I had an idea, but I asked anyway: Who is this?

  Jeremiah

  Sorry, lol

  Might’ve snagged your number when you gave it to my sister.

  I rolled my eyes. I knew it. It’s not like I’d told him he couldn’t have my number, but this felt like he was pushing to see where my boundaries were. Why did he even know I’d turned down Victoria’s invitation?

  Despite my determination not to believe Leon’s wild stories about the Hadleighs being members of some cult, a little red flag of suspicion was waving in my mind. They weren’t cult members (as if!) but Jeremiah was still giving me some weird vibes.

  Well, like I told Victoria, I already have plans today

  His response was a sad face. Aww, plans without me? I want an invite next time!

  I put down my phone. I didn’t have time to deal with another cocky boy, I had monsters to worry about. I started another pot of coffee, then jogged upstairs to change out of my pajamas.

  I had just slipped into some loungewear when I heard something bang against the side of the house. Cold dread washed over me, and Cheesecake scrambled up to hide under my bed.
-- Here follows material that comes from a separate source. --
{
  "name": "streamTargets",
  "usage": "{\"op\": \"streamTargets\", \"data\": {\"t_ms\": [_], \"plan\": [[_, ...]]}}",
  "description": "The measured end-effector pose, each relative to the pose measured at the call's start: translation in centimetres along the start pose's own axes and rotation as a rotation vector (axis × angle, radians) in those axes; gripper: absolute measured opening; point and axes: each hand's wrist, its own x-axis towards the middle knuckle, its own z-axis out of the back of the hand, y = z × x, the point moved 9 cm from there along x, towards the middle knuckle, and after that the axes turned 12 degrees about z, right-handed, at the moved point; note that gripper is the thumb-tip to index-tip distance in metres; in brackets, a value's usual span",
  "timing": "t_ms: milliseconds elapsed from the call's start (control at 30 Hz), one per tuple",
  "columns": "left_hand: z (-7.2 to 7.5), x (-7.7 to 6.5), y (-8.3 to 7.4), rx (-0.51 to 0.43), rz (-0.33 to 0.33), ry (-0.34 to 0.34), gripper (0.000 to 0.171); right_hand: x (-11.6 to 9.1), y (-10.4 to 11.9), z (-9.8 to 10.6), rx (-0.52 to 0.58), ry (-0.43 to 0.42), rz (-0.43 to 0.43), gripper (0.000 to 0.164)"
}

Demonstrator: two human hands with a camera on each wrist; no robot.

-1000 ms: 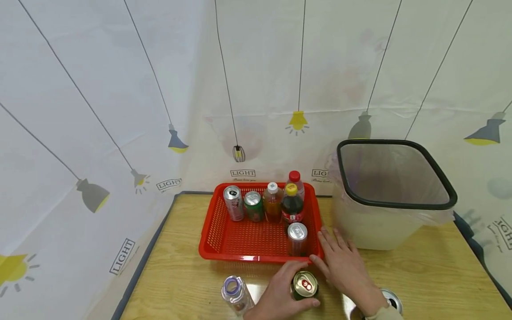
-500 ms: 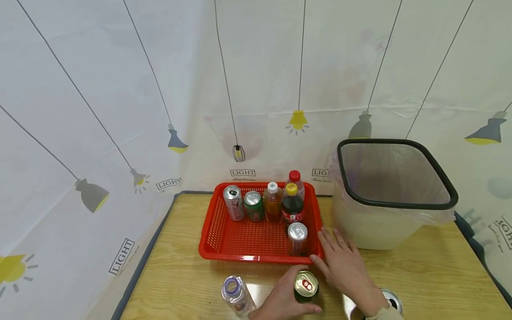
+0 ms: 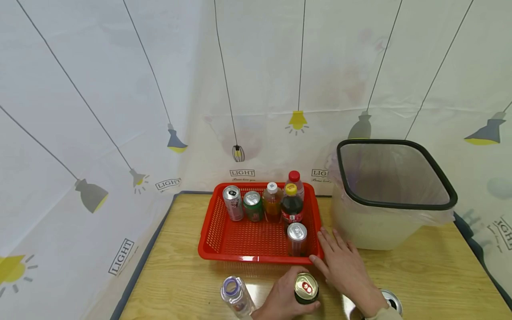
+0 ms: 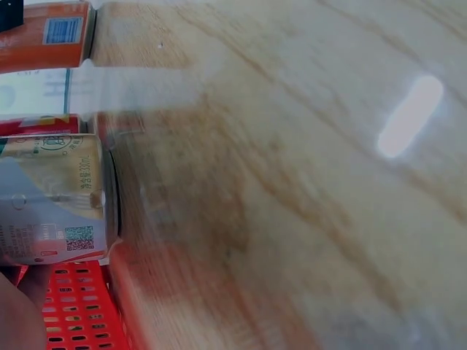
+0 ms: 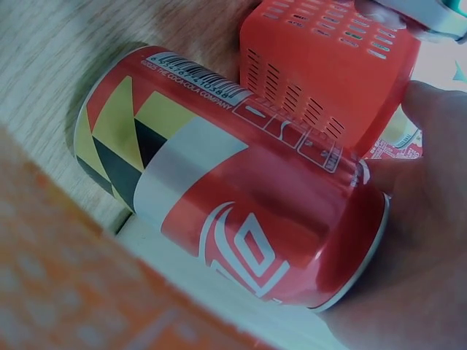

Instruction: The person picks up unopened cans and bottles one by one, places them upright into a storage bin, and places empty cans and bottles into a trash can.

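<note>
Likely gripping step

Head: left hand curls round gold-topped dark metal can toward desk's near edge; right hand straight-fingered at red plastic basket's right near corner. Next move calls for rim clearance.

Left wrist: white-gold metal can; same one, can't tell.

Right wrist: red patterned metal can, ungripped.

Your right arm hides part of a can; the left wrist view's edge crops your left hand; you can't see the floor of the bin.
</note>
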Motion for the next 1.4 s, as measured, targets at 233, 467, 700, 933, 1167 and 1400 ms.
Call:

The sounds were coming from the wall near the firewood pile; it sounded as if something was rummaging through the logs.

  Leon had made it sound as if those things only came out at night. I had no more herbs to burn. I didn’t think there was anywhere in the house I could barricade myself that a monster wouldn’t be able to break into.

  Maybe they were weaker during the day. Maybe I shouldn’t hide this time.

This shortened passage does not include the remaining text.